Ma spieghiamoci bene. L’esempio fornito dai regolatori europei è semplicissimo e l’abbiamo incontrato tantissime volte sui social: un’app mobile per il fotoritocco (da quelle con le bandiere al “Je Suis Charlie”, passando per quale animale della savana mi assomiglia di più) chiede ai propri utenti di attivare la localizzazione GPS per l’utilizzo dei suoi servizi. I dati vengono raccolti per scopi di pubblicità comportamentale. Ma né la geo-localizzazione né la pubblicità comportamentale online sono necessari per la fornitura del servizio di fotoritocco e vanno oltre la consegna del servizio di base fornito. Se però gli utenti non avranno una via d’uscita, cioè la possibilità di utilizzare l’app senza fornire il consenso all’utilizzo dei propri dati, il consenso sarà considerato invalido e scatteranno le sanzioni.
Questa interpretazione di consenso “libero” si evinceva già dal GDPR ma qualche operatore avrebbe sperato di trovare qualche maglia di passaggio attraverso le Linee Guida. Così non è stato. Piattaforme online e sviluppatori di app dovranno ora cercare riparo in nuovi modelli di business.
Il venir meno del “do ut des” tra servizi e dati personali ha marcato l’emergere delle piattaforme online e dell’economia digitale, ora bisognerà cominciare a pensare a qualche cosa di nuovo. Probabilmente bisognerà puntare ad un nuovo rapporto tra piattaforme ed utenti. Questi ultimi hanno accumulato, negli ultimi mesi, un astio ed una paranoia nei confronti di certe piattaforme ed applicazioni che va ben oltre le responsabilità concrete. A tutti fa piacere avere Facebook gratis così come le modalità di commercializzazione e contatti che ci vengono offerte dai social, e talvolta anche sapere quale nazionalità mi rappresenti al meglio, ma per continuare a farlo bisognerà recuperare il rapporto di fiducia che si è perso nello scandalo Cambridge Analytica ed in altri casi simili. L’utente potrebbe ancora considerare giusto di rifornire l’economia digitale con i propri dati, ma ora vorrà farlo a condizioni differenti. E’ questa la sfida che attende le piattaforme online, grandi e piccole. La capacità di dimostrarsi responsabili verso il valore dei dati personali marcherà la differenza tra vincitori e vinti. Dal 25 maggio molte cose in Internet cominceranno a funzionare in maniera differente.

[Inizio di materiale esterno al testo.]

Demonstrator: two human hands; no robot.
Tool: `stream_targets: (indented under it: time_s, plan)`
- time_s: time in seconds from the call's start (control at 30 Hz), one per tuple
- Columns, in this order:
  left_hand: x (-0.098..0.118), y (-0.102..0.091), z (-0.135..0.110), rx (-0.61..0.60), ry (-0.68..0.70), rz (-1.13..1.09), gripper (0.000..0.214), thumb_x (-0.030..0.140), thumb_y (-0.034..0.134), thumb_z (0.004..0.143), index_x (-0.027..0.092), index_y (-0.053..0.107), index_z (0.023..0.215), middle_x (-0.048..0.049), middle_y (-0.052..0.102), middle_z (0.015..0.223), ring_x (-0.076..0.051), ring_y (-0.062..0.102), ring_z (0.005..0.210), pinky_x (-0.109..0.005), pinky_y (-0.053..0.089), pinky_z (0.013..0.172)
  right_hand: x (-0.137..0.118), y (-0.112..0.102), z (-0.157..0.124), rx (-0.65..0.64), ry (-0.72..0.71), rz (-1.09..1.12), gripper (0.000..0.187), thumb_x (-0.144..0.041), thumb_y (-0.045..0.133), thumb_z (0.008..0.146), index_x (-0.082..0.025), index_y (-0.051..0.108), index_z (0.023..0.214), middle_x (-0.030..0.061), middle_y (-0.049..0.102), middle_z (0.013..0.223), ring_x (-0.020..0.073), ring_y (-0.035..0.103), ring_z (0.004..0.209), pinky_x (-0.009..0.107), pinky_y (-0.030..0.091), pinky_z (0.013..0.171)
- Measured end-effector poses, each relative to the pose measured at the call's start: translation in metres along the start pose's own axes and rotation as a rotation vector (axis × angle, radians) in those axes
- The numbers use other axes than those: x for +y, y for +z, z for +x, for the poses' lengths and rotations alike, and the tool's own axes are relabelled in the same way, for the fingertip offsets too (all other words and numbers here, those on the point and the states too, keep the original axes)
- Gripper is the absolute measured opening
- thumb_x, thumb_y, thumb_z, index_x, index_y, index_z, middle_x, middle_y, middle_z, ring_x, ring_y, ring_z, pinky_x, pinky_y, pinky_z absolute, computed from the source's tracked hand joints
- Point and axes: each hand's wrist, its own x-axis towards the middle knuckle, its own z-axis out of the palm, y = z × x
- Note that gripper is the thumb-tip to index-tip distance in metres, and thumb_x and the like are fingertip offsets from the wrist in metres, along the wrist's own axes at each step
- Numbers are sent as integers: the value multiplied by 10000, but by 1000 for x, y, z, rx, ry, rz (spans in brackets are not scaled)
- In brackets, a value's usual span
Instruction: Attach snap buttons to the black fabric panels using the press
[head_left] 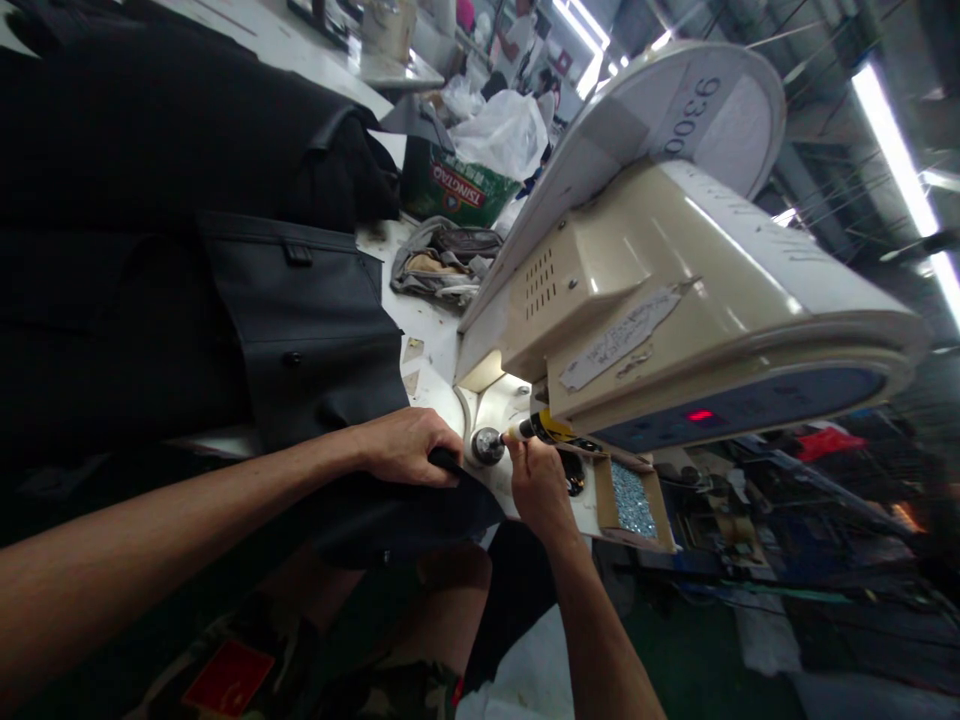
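Note:
My left hand [411, 446] is closed on the edge of a black leather-like piece [420, 515], which hangs over the table's front edge towards my lap. Just right of it is the round metal lower die [487, 446] of a cream-coloured press machine [630, 290]. My right hand [538, 482] is at the tip of the machine's upper punch [531, 428], thumb and fingers pinched together. Whatever lies between those fingers is too small and too covered to make out. A red display [700, 415] glows on the machine's front.
Black leather-like panels [315, 310] with small fittings are piled on the left. A cardboard box [660, 500] of small metal parts stands right of my right hand. Behind lie a grey pouch [442, 265] and a green Tsingtao carton [454, 185] with plastic bags. People are in the background.

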Motion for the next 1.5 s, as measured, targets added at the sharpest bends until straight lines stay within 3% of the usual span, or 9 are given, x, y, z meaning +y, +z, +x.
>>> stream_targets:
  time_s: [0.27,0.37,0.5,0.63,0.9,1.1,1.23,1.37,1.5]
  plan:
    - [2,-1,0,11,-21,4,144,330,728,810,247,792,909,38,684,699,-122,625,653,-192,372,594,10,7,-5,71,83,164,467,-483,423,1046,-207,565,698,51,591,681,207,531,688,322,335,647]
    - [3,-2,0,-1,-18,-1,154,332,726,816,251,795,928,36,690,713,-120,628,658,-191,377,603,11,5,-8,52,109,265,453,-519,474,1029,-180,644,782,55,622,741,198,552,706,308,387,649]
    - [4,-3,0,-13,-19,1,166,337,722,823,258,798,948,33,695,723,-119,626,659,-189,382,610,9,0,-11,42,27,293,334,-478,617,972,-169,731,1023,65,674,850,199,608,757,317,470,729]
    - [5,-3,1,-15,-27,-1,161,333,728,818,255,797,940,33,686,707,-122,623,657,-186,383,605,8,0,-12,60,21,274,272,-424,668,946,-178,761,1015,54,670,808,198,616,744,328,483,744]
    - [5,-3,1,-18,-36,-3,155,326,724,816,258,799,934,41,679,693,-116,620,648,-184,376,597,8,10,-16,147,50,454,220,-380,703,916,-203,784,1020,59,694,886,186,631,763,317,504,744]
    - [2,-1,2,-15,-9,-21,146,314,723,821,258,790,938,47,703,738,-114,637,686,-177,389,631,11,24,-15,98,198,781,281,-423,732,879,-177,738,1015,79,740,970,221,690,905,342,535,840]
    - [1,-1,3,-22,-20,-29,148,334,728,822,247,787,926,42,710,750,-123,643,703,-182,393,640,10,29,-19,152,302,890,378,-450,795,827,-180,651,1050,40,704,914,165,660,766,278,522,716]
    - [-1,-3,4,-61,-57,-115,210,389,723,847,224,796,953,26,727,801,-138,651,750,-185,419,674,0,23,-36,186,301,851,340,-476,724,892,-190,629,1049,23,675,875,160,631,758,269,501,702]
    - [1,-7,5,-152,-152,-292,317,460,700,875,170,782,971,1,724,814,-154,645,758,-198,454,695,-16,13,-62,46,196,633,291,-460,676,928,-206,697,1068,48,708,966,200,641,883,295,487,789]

Visto quanto sopra, ed avendo parlato del solo consenso rilasciato liberamente (ma vi sarebbero decine di altri aspetti ed esempi del Gdpr di cui discutere), il regolamento europeo costituisce, data la sua applicabilità globale (visto che tutti, se vorranno trattare dati di cittadini europei, dovranno tenerne conto) una novità enorme, destinata a plasmare l’economia globale, prima di quella europea. La sua portata globale è paragonabile alle leggi americane su banche e finanze, agli accordi di Bretton Woods, fino alle prassi sviluppate dai banchieri fiorentini nel Rinascimento. Si tratta di un’affermazione di sovranità europea a livello internazionale che fa impallidire e di cui forse non tutti si sono ancora resi conto.